The debate over New Jersey’s now-chronic budget problems, among politicians and the media, continues. But many of its “progressive”-oriented participants are contradicting one another and even themselves, while continuing to miss the real issue of why New Jersey’s government is not affordable.
Lisa Fleischer of The Star-Ledger (Newark) Statehouse Bureau laid it on the line: according to the Office of Legislative Services, New Jersey will have almost the same budget deficit next year as this, and for the same reasons. Those reasons include ever-growing pension obligations (that the governor cannot defer forever), aid to towns and schools, and property tax rebates–a thing for which the income tax is supposed to be exclusively dedicated. But one reason escaped Fleischer’s attention: a government that has grown beyond any rational estimate of the means to support it.
When public employees and welfare clients, taken together, make a significant proportion of the electorate, those same people are an even more significant load on the budget. The rest of the State’s residents somehow have to spare enough of their substance to pay all those salaries, pensions, health-care costs, stipends, et cetera.

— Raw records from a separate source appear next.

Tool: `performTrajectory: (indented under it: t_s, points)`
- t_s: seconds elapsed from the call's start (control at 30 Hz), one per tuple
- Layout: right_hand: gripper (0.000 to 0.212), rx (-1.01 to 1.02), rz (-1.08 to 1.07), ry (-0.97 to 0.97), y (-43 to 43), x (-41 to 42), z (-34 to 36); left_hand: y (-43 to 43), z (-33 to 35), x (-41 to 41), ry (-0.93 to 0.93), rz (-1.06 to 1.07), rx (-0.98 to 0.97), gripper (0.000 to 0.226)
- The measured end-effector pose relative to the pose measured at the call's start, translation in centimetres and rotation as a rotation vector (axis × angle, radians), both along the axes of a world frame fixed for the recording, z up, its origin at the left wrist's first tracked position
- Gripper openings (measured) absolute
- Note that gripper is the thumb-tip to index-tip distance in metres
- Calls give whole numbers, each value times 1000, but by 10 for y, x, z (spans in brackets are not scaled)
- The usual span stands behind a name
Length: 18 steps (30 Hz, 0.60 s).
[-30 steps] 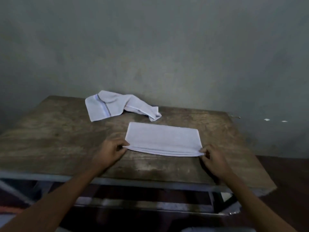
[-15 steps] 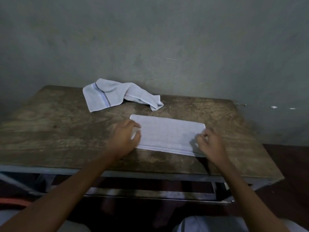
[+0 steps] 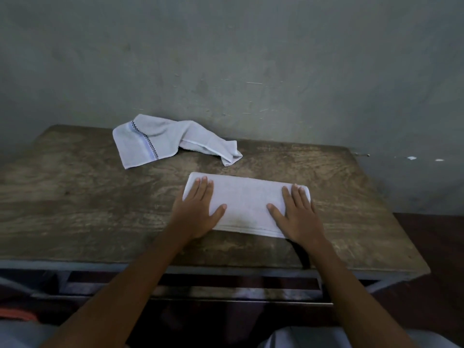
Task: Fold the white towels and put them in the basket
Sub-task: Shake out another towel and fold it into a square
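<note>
A folded white towel (image 3: 247, 204) lies as a narrow rectangle in the middle of the wooden table (image 3: 75, 209). My left hand (image 3: 197, 209) rests flat on its left end, fingers spread. My right hand (image 3: 297, 214) presses flat on its right end. Behind it, near the wall, a second white towel (image 3: 155, 140) with a dark checked stripe lies crumpled and unfolded. No basket is in view.
A grey wall (image 3: 251, 59) stands right behind the table. The table's front edge (image 3: 226, 268) has a metal frame below it. Dark floor shows to the right. Something orange (image 3: 17, 315) lies low at the left.
My hands brought the towel's near edge up and over, making it narrower. They moved from pinching its near corners to lying flat on top of it.
</note>
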State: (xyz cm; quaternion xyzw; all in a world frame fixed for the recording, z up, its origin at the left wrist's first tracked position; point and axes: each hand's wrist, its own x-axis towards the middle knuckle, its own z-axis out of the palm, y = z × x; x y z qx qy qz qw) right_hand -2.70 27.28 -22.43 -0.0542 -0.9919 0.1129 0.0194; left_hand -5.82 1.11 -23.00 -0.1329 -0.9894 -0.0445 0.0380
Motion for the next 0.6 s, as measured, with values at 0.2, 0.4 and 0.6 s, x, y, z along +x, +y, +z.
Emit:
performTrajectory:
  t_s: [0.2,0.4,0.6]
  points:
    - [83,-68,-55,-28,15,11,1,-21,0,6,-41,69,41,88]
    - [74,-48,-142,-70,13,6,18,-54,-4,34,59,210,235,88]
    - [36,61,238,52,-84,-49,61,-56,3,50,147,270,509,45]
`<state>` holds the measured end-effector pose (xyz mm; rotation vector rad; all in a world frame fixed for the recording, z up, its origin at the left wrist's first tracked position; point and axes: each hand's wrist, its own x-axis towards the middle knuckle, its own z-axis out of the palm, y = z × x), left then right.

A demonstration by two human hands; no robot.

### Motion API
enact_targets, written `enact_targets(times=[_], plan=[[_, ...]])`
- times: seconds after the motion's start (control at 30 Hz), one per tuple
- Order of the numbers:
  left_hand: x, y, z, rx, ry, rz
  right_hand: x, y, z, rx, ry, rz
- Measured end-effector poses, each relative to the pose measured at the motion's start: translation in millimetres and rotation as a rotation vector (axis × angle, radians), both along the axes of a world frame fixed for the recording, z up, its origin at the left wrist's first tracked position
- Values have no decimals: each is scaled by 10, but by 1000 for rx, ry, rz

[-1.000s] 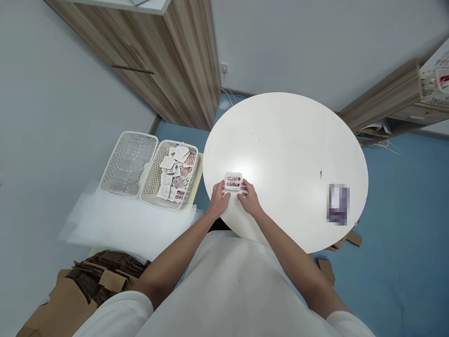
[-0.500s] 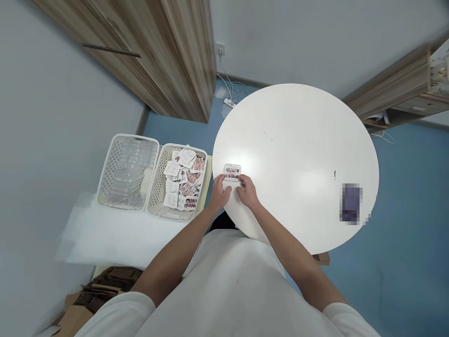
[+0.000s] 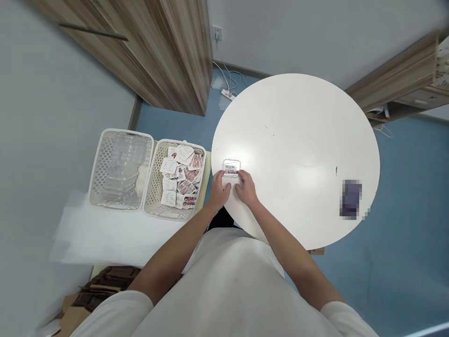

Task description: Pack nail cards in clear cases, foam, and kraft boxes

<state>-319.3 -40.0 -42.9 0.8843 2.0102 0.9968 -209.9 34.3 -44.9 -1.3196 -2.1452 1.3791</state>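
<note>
A small clear plastic case lies on the white round table close to its left edge. Inside is a card with rows of reddish and dark press-on nails. At the case's lower left corner, my left hand has its fingers curled against the side. My right hand grips the lower right corner in the same way. Both thumbs point inward below the case, apart from each other. Glare covers the upper part of the lid.
Left of the table, one white basket holds several nail cards and another basket holds clear plastic cases. A blurred dark object lies at the round table's right. Cardboard boxes sit lower left; a power strip lies on the floor.
The view has shifted slightly. Glare now shows across the upper part of the case, where the nail card was plainer before. Both hands stay at its lower corners.
</note>
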Motion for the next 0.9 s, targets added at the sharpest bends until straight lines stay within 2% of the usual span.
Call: enact_targets(times=[0.23,0.4,0.57,0.7,0.8,0.9], plan=[[176,-56,19,30,30,105,96,-69,-2,20,58,25],[371,-245,161,38,74,194,284,-169,174,-5,111,83],[662,-604,291,66,163,297,588,-297,356,48,192,168],[890,-980,340,55,205,395,785,-477,373,33,225,234],[981,-1281,350,7,198,504,804,-650,360,10,212,366],[979,-1587,336,-81,137,645,722,-829,355,-27,177,556]])
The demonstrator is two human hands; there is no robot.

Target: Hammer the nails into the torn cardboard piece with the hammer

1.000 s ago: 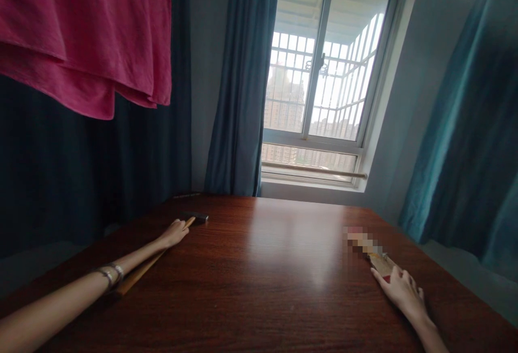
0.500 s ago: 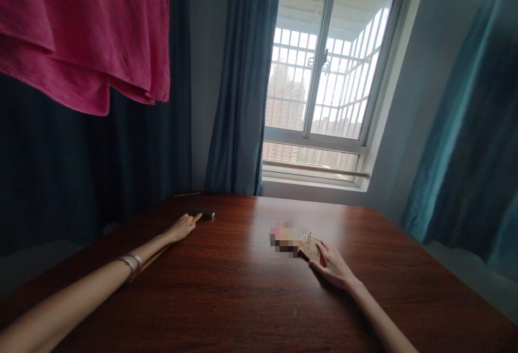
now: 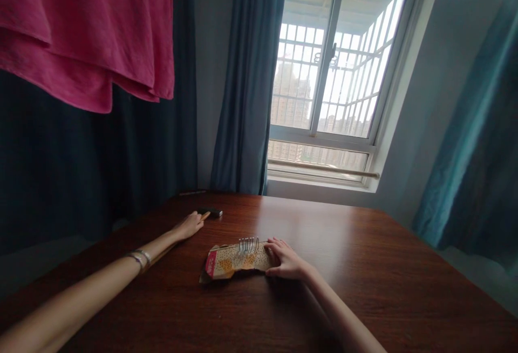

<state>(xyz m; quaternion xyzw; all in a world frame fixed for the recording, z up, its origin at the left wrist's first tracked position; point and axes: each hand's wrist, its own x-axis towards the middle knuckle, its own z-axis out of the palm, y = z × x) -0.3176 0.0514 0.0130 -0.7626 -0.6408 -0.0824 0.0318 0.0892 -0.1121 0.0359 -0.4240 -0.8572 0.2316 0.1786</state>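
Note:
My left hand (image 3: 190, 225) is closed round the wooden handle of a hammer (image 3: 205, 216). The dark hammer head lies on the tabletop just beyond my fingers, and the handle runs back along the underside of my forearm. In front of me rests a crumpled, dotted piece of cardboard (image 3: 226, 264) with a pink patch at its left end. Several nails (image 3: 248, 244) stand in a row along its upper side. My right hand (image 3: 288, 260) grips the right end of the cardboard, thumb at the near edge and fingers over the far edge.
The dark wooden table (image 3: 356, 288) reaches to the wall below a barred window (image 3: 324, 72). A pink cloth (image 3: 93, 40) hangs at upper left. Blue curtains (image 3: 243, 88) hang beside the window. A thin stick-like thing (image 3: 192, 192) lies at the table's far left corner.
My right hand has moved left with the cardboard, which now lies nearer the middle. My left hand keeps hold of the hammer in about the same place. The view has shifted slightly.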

No wonder that $70 billion of private wealth fled the State during five years of Democratic governorships.
Governor Chris Christie understands this. “If you tax them, they will leave,” he said. And he understands part of the solution, which is why he has pledged more efforts toward directly reducing pension and health-care costs, and by a substantial amount.
The Star-Ledger editorial board does not–but then, few do. The Star-Ledger editors must be the only ones in this State, other than the heads of the teachers’ and government workers’ unions, who think that the just-passed FYE 2011 budget is austere. And they warn of dire consequences, and specifically a threat to shut down New Jersey’s shellfish industry because the Department of Environmental Protection hasn’t the men or boats to keep clams and oysters safe. In other words, say the editors, pony up for strong government, or risk food poisoning. But the experience of Underwriters’ Laboratories, which has been in existence for nearly a century and regulates safety standards for everything from Christmas tree lights to computer power systems, should suggest to all but the most die-hard fan of “the everything government” that private initiative is just as capable as, if not more than, government in ensuring product and consumer safety in virtually any context.
The Democrats who currently control the Senate and Assembly don’t understand it either. But while today they accuse the governor of failing the State (in view of a looming deficit problem for next year), they forget that they are the ones who, together with three sympathetic governors (McGreevey, Codey, and Corzine), ballooned the budget to its present level.
Steve Lonegan understands the situation better than Chris Christie does; hence his alternative budget and his repeated insistence, going back to his days as Mayor of Bogota, on replacing defined-benefit pensions with defined-contribution savings plans, equivalent to the 401(k) plans available in private industry.
The solution is: let individuals take responsibility for themselves, and avail themselves of private services that can help ensure their safety more efficiently than the government can, and at less cost, and with less of a threat to basic liberty. And put an end to the spectacle of “two citizen classes,” with those getting government checks able to outvote those who must put up the money for those checks.